The “ZAP! BANG! POW!” of the dynamic duo’s fights with each week’s “Special Guest Villain” became embedded in pop culture.
West and Ward portrayed the masked crime-fighters earnestly. Their performances made the show an action series for children and a silly comedy for adults.
The show’s fall came as quickly as its rise. In March 1968, ABC canceled the show. NBC was reportedly ready to pick it up, but the sets — which cost hundreds of thousands of dollars to build — had been destroyed, said Ward, now 70.
Still, the show lived on in reruns and remains a ’60s touchstone.
Ward — then a novice actor, now owner of Gentle Giants Animal Rescue — had no idea what he was getting into, he told CNN. The following is an edited version of the interview.
How he landed the part of Robin
Burt Ward: I did some scenes as (Robin’s alter ego) Dick Grayson. Then they told me I have one more thing to do: “Go in the dressing room, and there’s a couple of men in there to help you get dressed.” I told them, “I’m perfectly capable of dressing myself.” I went in there, and from seeing the costume, I asked, “Is this some kind of period piece?” I looked at the dialogue, and it said “Bruce and Dick.” It could have been anybody.
I put on this costume, and it’s the most uncomfortable thing I’ve worn in my entire life.
I still had no idea what it was. Where I grew up, they didn’t have Batman comics; they had Superman comics.
I would get calls every eight or 10 days, asking my head size and my neck size, and all these strange questions. I was later asked to sign a contract. I asked, “Am I signing an agency contract?” They said “No, no, no, you’ve got the role.” And I said, “Well, I didn’t know that!”
On seeing the show for the first time
Ward: I remember sitting in my little apartment with a little television.
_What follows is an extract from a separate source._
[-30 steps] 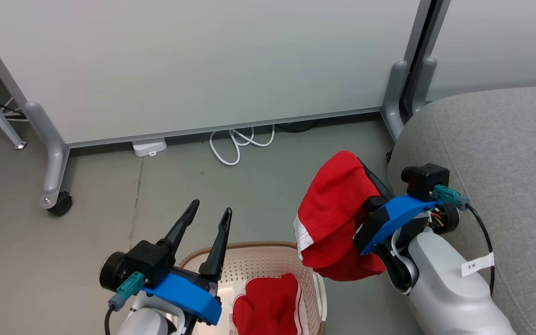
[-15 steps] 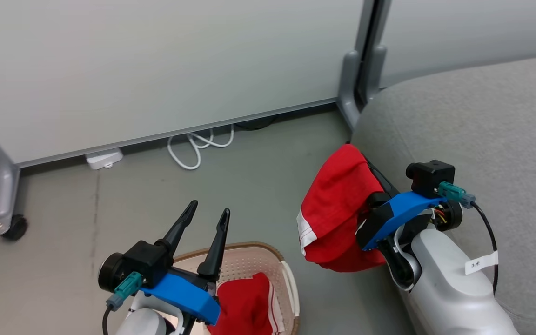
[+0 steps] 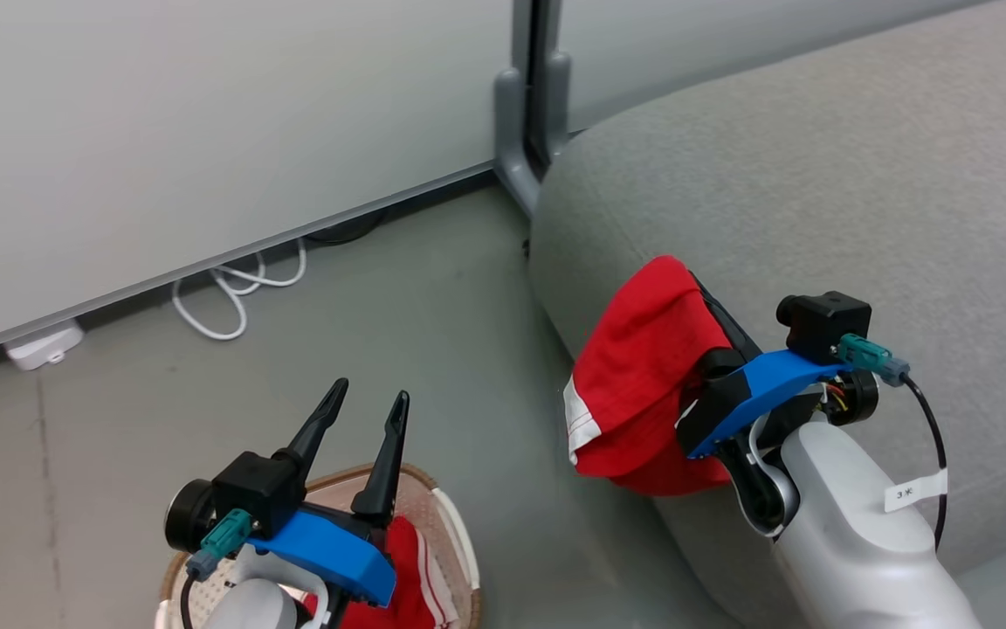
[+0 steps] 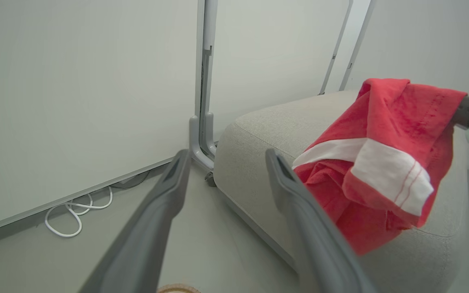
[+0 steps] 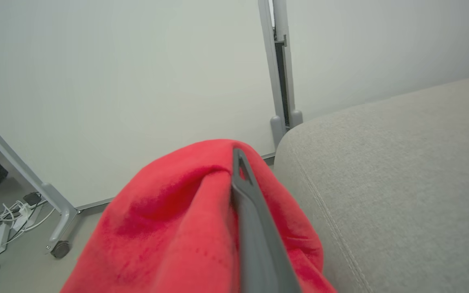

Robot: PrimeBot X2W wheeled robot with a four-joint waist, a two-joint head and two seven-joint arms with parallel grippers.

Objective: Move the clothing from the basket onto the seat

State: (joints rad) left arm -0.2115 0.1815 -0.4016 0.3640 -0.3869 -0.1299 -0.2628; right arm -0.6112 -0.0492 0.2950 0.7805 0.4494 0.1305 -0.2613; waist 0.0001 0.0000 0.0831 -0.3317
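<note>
Item one: bright red soft fabric garment with white striped trim (image 3: 643, 384). It was draped over and pinched in the right gripper (image 5: 238, 171), and hung at the left edge of the large grey upholstered seat cushion (image 3: 817, 175). Whether it touched the cushion could not be told.

Item two: second red garment with white stripes (image 3: 411, 568). It lay in the cream perforated plastic basket with brown woven rim (image 3: 464, 550), near left on the grey floor (image 3: 468, 349).

The left gripper (image 3: 372, 389) hung above the basket, its two dark fingers spread and empty.

Surroundings: pale partition panels (image 3: 206, 131) met at a grey post (image 3: 531, 105) on the far side. A looped white cable (image 3: 232, 297) and a white plug block (image 3: 40, 345) lay at their foot, far left.
</note>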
I had not seen it put together in any form whatsoever — and I watched it and thought, “Gee, this is really good.”
And apparently the rest of North America thought so. The next day, the rating was a 52 share. So 52% of TVs that were on were watching “Batman.” Pretty spectacular.
On his enthusiastic persona
Ward: The producers thought if there really was a Robin, that would be me, due to my nature. They didn’t want any “acting”; they wanted me to be myself.
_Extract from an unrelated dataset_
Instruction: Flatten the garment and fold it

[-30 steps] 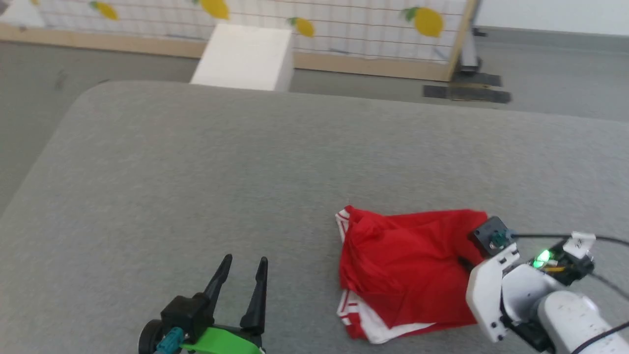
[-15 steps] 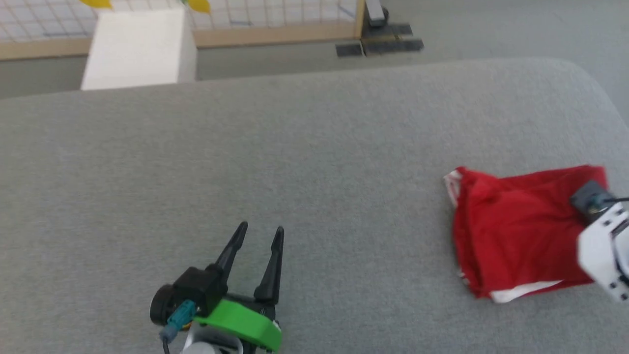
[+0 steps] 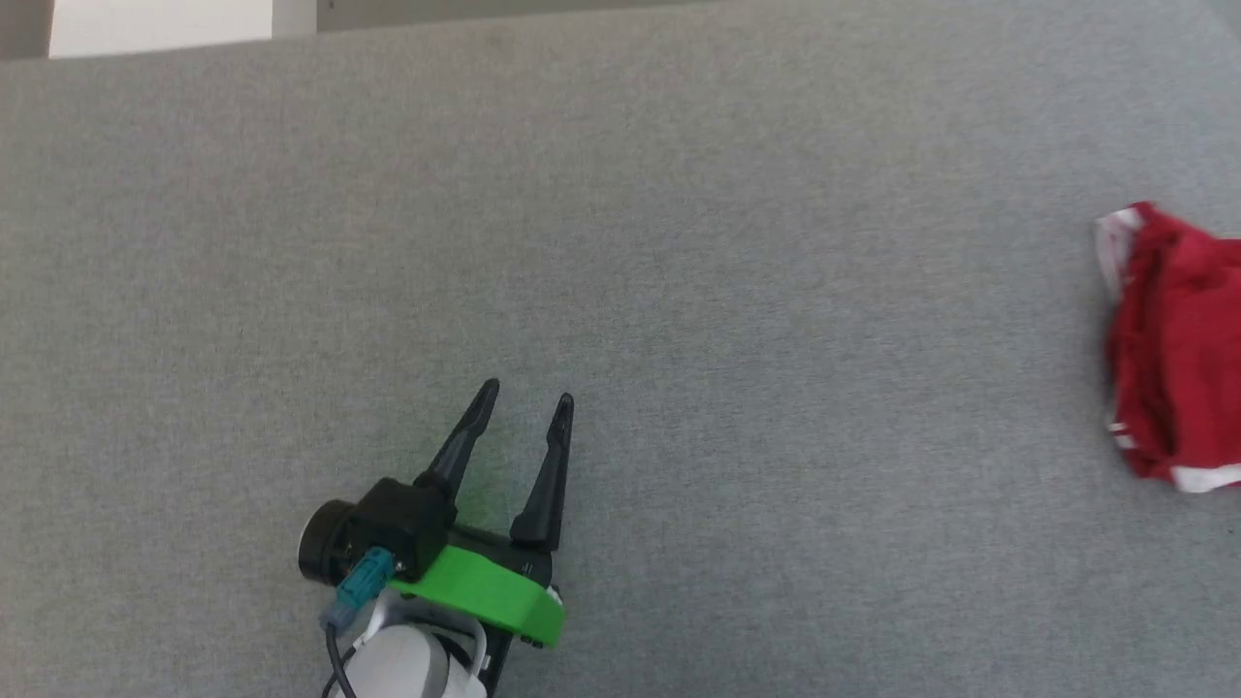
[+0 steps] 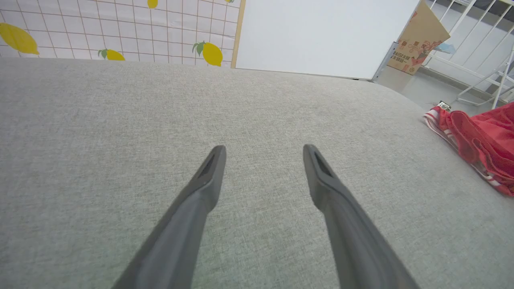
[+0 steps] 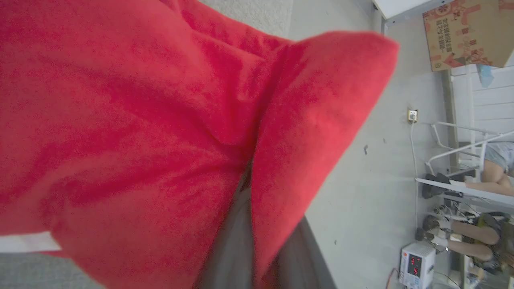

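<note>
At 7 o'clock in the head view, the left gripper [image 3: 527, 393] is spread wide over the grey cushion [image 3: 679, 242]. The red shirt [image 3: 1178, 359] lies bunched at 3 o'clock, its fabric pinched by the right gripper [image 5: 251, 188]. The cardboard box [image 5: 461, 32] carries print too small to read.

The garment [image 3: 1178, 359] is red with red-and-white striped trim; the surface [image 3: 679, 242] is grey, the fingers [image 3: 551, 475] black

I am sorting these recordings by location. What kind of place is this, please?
Probably an indoor lab or workshop, not a home: a lemon-print backdrop panel, a cardboard box, and a device with red digits on the floor.
</note>
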Available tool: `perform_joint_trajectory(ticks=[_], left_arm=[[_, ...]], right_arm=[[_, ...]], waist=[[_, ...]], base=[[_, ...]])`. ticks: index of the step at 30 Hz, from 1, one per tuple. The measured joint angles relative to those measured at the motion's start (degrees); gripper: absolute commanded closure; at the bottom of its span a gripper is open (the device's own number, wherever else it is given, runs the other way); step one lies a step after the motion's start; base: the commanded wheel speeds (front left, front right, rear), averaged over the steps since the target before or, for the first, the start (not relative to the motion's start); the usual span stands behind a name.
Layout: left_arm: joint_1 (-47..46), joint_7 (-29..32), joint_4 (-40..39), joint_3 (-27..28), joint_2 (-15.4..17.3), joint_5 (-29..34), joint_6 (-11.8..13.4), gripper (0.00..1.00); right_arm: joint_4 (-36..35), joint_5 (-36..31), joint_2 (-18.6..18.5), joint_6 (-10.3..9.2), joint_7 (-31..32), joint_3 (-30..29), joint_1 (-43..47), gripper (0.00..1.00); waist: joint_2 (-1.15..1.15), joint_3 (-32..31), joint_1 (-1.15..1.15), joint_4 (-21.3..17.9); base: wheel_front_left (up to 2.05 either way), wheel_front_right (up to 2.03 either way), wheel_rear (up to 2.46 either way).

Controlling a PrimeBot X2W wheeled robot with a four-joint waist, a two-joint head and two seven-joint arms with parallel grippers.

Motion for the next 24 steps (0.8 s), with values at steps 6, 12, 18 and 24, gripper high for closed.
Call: perform_joint_trajectory(ticks=[6,12,18,24], left_arm=[[-0.4,0.0,-0.3,0.2,0.0,0.0,-0.1,0.0],[-0.3,0.0,0.0,0.5,0.0,0.0,-0.1,0.0],[-0.1,0.0,0.4,0.5,0.0,-0.4,-0.1,0.0],[1.7,0.0,0.6,1.3,0.0,-1.3,-0.1,0.0]], right_arm=[[6.7,-3.8,-0.1,0.0,-4.3,-5.3,0.0,1.0],[10.1,-8.3,1.1,0.0,-8.8,-8.6,-1.9,0.0],[11.1,-11.8,2.1,-0.01,-11.9,-10.7,-3.9,0.0],[9.2,-11.2,6.0,-0.01,-16.7,-12.5,-6.0,0.0]], waist=[[0.0,2.0,0.0,1.6],[0.0,1.9,0.0,2.4],[0.0,-0.7,0.0,2.4],[0.0,-4.8,0.0,2.5]], base=[[0.0,0.0,0.0],[0.0,0.0,0.0],[0.0,0.0,0.0],[0.0,0.0,0.0]])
I loved the line “Gosh, Batman, there’s three of them versus two of us. Odds in our favor.”
On his relationship with Adam West
Ward: We got along great. We’d go on personal appearances, and at night, we’d party and stuff like that. We were always good friends. We’re great friends today!
On the dangers of playing Robin
Ward: There were a couple of problems. To be honest with you, with the mask, you’d have no peripheral vision.
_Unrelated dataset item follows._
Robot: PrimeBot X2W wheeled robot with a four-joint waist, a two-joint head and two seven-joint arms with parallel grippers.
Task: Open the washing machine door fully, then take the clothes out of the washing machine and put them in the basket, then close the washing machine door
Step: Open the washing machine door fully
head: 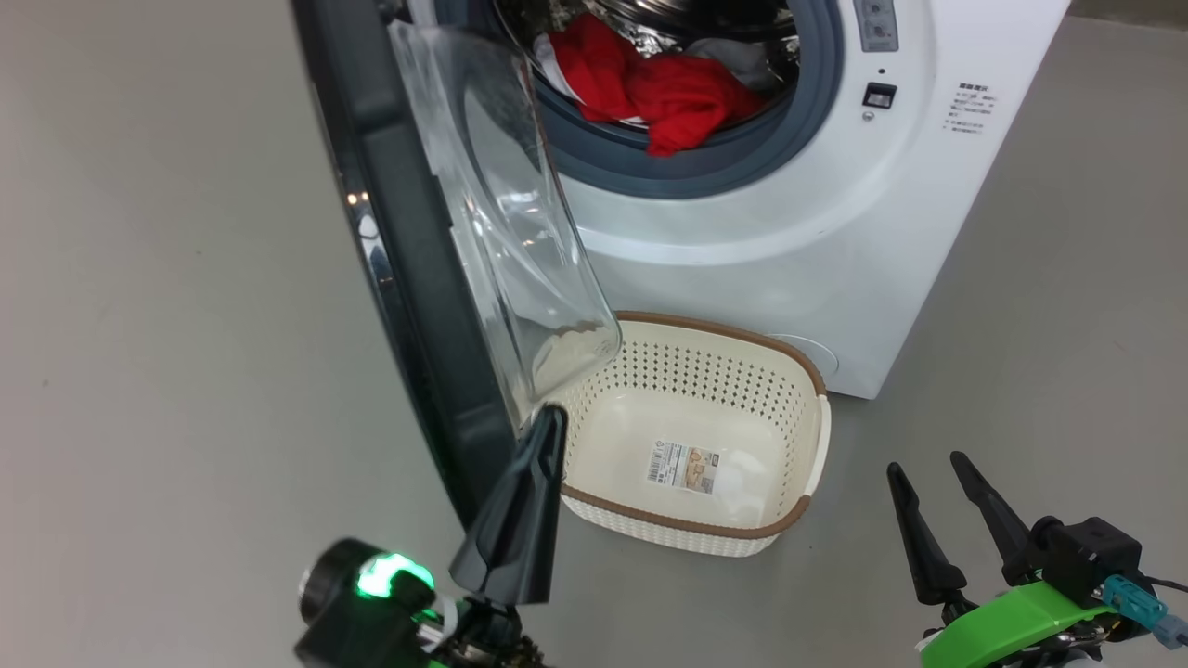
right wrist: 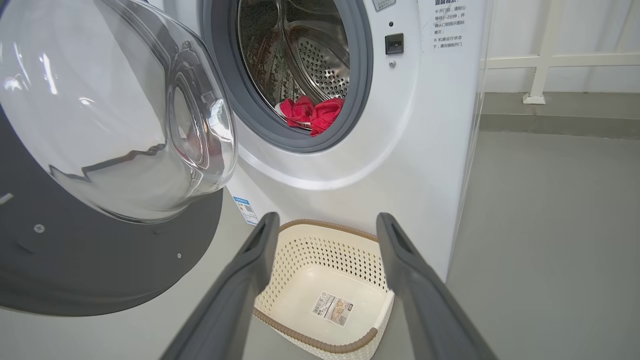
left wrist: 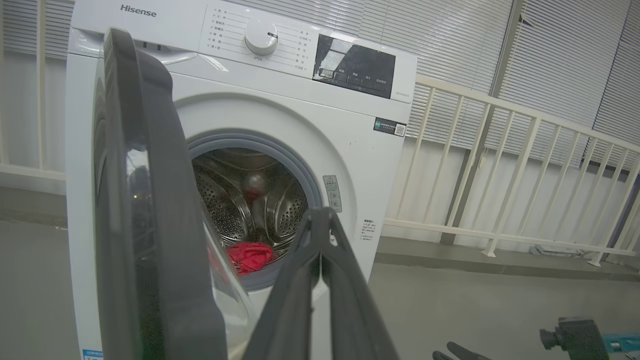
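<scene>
Hisense front-loading washing machine (left wrist: 300,125), brand readable on top panel; other stickers too small to read. The washing machine door (head: 408,278) is swung out near edge-on, likely not fully open yet. Cream basket (head: 705,371) on floor directly below the opening, so clothes have a short drop; paper label (head: 685,467) inside, unreadable. Red clothes (head: 668,93) lie at drum's front lip. Left gripper (head: 553,422) pressed together, tip by door's inner rim, probably to push it wider. Right gripper (head: 924,462) spread, empty, parked low.

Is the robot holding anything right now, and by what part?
Nothing is held. The left pincer is shut empty beside the washing machine door; the right pincer is open and empty.
</scene>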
And it was a very dangerous show to do. I was at the hospital four of the first five days, from third-degree burns to explosions to fires and crashes, and 2-by-4s landing on my head. I wasn’t sure I was going to survive the first episode!
On the guest performers
Ward: There were so many demands for actors to be on that show, so they created that “walking up the wall” thing. Every major star, their kids wanted them to be on that show. You could only have one guest star a week.
Every one of the (guest villains) was a treat. I was like a kid in a candy store. These were people I looked up to growing up. Victor Buono as King Tut, Vincent Price, who played Egghead, my gosh. They were amazing people, phenomenal people! Just so nice.
On the show’s staying power
Ward: I’ll see a family come up (at a personal appearance), and when they get in front of me, the parents become like children again, talking to me like kids.